As of now, there is no federal legal basis for a comprehensive and uniform recording of criminal justice statistics. The German Data Forum (RatSWD) encourages the commitment to a criminal justice statistics law in the current coalition agreement, and expects its implementation. The many statistics that include data on crime and criminal justice are based on different processing, collection concepts, and counting methods. The harmonization between the statistics would significantly increase the potential of the existing individual statistics. Due to the large amount of unrelated statistics, it is currently impossible to analyse possible links between registered crimes, convictions, and releases. It also cannot link crimes done by the same individuals after their release. The German Data Forum (RatSWD) recommends carrying out a feasibility study to optimise the statistics. The existing statistics could be supplemented with data that are already electronically collected but are not currently used statistically. This includes demographic information on the accused and criminal offenses, forms of sanctions, and key data on the enforcement of fines, re-socialisation offers, youth arrests, and comprehensive statistics on enforcement. These pragmatic additions can improve evidence-based policing and punishing of crime in Germany.
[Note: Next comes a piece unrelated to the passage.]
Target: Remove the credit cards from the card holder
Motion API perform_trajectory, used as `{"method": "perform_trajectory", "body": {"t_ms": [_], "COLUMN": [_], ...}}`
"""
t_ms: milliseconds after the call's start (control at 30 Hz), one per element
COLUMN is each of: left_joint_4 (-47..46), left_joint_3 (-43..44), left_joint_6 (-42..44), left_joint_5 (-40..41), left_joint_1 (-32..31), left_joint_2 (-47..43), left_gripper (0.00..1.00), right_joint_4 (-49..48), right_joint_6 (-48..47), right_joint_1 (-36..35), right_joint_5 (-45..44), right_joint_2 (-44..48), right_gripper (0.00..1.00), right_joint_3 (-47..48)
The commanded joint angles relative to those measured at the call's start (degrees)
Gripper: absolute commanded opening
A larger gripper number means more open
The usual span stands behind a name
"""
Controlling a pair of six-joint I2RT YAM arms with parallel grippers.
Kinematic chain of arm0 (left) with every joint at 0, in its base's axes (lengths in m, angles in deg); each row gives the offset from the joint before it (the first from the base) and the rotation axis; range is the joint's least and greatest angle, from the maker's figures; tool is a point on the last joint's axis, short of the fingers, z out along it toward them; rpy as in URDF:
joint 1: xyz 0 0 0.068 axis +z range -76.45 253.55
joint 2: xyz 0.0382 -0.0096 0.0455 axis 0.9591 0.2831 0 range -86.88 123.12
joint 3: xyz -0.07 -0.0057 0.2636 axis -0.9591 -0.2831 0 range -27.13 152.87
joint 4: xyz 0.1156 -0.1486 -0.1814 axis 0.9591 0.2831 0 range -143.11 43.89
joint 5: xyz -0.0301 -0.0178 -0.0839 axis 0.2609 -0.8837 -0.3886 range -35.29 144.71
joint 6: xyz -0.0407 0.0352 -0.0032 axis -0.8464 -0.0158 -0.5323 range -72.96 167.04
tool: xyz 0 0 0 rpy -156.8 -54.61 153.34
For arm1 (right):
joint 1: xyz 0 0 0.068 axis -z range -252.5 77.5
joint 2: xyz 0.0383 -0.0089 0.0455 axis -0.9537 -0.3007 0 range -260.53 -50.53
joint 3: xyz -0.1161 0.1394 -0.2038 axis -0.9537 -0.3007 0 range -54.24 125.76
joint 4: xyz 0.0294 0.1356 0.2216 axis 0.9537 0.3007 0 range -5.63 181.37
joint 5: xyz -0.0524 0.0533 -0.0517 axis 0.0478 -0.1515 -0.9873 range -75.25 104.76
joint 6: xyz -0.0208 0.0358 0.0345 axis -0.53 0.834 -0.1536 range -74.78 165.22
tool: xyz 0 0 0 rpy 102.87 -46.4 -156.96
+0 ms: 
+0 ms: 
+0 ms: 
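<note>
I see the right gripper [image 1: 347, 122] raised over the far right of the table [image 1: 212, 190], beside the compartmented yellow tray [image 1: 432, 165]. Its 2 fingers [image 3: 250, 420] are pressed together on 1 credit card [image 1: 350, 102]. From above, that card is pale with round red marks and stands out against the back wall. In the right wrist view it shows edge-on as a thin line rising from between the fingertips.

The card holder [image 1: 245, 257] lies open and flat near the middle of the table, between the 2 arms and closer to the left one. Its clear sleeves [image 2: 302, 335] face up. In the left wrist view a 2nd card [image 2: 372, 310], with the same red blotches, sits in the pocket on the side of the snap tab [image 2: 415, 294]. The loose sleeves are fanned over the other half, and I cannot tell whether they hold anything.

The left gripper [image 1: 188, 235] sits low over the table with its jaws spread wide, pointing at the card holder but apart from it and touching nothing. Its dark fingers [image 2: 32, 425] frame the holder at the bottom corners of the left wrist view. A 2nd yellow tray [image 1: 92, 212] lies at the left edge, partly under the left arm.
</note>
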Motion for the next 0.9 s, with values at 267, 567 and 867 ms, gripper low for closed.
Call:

Official statistics are limited to the forms and cases of crime registered by the police. For a realistic assessment of the structure and development of crime, as well as for a record of fear of crime, constant nationwide victimisation surveys are required. Such surveys can also report on crime that has not been reported and that can lighten up the so called dark-field of crime (see also RatSWD Output 2 (6) [German]).
Independent scientific research requires regulated and secure access to the microdata of the statistics mentioned before, as well as dark field surveys, in order to fully exhaust its research and advisory potential. Data protection-compliant access could be structured by relying on the established model of research data centres (RDC). This would create considerable potential for science, security agencies, and society as a whole, in order to understand state action in the internal security sector.
The report is addressed to researchers, politicians, security and judicial authorities, statistical producing organizations, as well as the public. It is available for free to download on the German Data Forum’s (RatSWD) website: https://doi.org/10.17620/02671.46 [German].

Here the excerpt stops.